The meeting is Thursday 1st Feb, 7:30pm, Committee Rooms 3+4, Council House, Victoria Square, B11BB.

Unison launch of their manifesto for Birmingham City Council elections, 9th Feb

Unison are holding an event to launch their manifesto for Birmingham City Council elections on Friday 9th February. The Leader of Birmingham City Council, Cllr Ian Ward will join them for his responses to UNISON key asks of the Birmingham Labour manifesto. UNISON will also be sharing it’s calls for an Activist Council. Deputy Leader Cllr Brigid Jones will be speaking on Labour’s election strategy, and senior figures from UNISON – Regional Secretary Ravi Subramanian and Regional Head of Local Government Claire Campbell will be making contributions too. For more details and to reserve your spot click here.

Northfield constituency dates for your diary
• Northfield CLP all-member meeting, Friday 2nd February, from 7pm at Northfield Quaker Meeting House.

Edgbaston constituency dates for your diary
• Quinton ward meeting – 10th Jan, 7.15pm Quinborne Centre, Ridgacre Road, Quinton
• Edgbaston ward local election campaigning: 13th Jan, 10am, full details to be confirmed.
• Edgbaston ward meeting: Tues 16th Jan or 23rd Jan (we’ve been given both dates and will try and confirm as soon as possible) @ 7pm, Edgbaston Community Centre 40 Woodview Drive, Birmingham, B15 2HU. The plan is to couple the meeting with a social event where members can swap unwanted Christmas presents and as a ‘meet the new candidates meeting’.
• Harborne branch meeting: Thursday January 18th 2018, 7pm to 8:30pm at the Quinborne Centre, Ridgacre Road.

Hall Green constituency dates for your diary
• Sparkhill campaigning, weekend of 13th and 14th January – details above.

Selly Oak constituency dates for your diary
• Nothing in the diary this week!

NEC elections
Following Labour Party Conference in Brighton there will now be all member elections for three additional CLP representatives on the National Executive Committee.
Momentum nationally will be campaigning for the following candidates, all of whom are supported by the Centre Left Grassroots Alliance, fully support the leadership of Jeremy Corbyn, and will campaign for a socialist Labour Government:
• Yasmine Dar – Yasmine is a councillor in Moston, Manchester, ran for selection in the Manchester Gorton by-election and is a qualified social worker.
• Rachel Garnham – Rachel is a member of the Nation Policy Forum and CLP secretary for Mid Bedfordshire.
• Jon Lansman – Jon is a co-founder of Momentum, chair of the National Coordinating Group and previously worked for Michael Meacher MP
The ballot will be distributed to party members via email and post and will close on 12th Jan.

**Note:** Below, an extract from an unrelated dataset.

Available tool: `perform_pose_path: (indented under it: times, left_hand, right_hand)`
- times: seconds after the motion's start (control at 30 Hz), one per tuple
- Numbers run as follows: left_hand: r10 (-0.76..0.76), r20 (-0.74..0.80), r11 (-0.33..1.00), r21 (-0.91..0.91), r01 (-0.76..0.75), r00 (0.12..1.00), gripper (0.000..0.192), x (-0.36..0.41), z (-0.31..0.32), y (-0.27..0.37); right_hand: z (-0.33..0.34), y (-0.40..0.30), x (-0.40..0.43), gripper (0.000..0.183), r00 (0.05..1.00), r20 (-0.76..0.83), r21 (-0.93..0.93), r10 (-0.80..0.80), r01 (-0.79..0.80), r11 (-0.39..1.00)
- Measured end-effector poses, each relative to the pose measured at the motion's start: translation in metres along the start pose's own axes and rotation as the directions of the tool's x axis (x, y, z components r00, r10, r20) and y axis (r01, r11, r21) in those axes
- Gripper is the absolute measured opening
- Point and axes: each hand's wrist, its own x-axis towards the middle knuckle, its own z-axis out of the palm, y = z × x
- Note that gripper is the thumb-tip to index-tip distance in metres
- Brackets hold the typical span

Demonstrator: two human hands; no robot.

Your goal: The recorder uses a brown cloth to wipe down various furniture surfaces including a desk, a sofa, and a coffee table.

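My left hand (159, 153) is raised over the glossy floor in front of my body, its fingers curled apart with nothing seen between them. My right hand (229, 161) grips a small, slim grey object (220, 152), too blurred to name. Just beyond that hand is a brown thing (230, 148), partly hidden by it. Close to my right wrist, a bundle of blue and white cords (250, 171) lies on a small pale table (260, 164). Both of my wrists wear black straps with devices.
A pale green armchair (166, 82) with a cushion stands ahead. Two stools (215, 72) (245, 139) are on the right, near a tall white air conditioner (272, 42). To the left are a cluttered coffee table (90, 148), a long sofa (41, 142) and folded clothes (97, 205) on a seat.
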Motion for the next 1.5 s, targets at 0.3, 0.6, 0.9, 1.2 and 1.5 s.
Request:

Momentum South Birmingham standing orders
From our Treasurer Cheryl Hedges:
“The Labour Party and Trade Unions don’t have the big backers of the Conservatives. This has the advantage that we are a responsive and campaigning organisation. However there is a down side, and that is we often subsidise the work of Momentum from our own pockets. Contributions are always generous at meetings, however most of this money goes to cover the cost of room hire. I think we have at least 100 supporters of MSB and if everyone gave just £1 per month it would mean a big difference in our ability to campaign, buy Momentum and Labour Party merchandise, publish leaflets and support other activists. We have made contributions to local campaigns such as the striking bin workers and KONP. We would like to continue this activity. If you would like to make a regular donation or even just a one off then please do.”
Bank: Lloyds, Kings Heath
Sort code: 30 94 74
Account number: 27819460
Labour Lives
One thing that many Labour Party members in Birmingham will testify is that information is hard to come by. Members just aren’t told what is going on and that is deliberate and longstanding. Fortunately organisations like MSB are there to keep the West Midlands Regional Office on their toes, and there are plenty of others ensuring members are kept in the loop. Labour Lives performs an excellent job in keeping party members informed – they are definitely worth a follow if you’re on Twitter. They find out some extremely interesting tidbits on a virtually daily basis…………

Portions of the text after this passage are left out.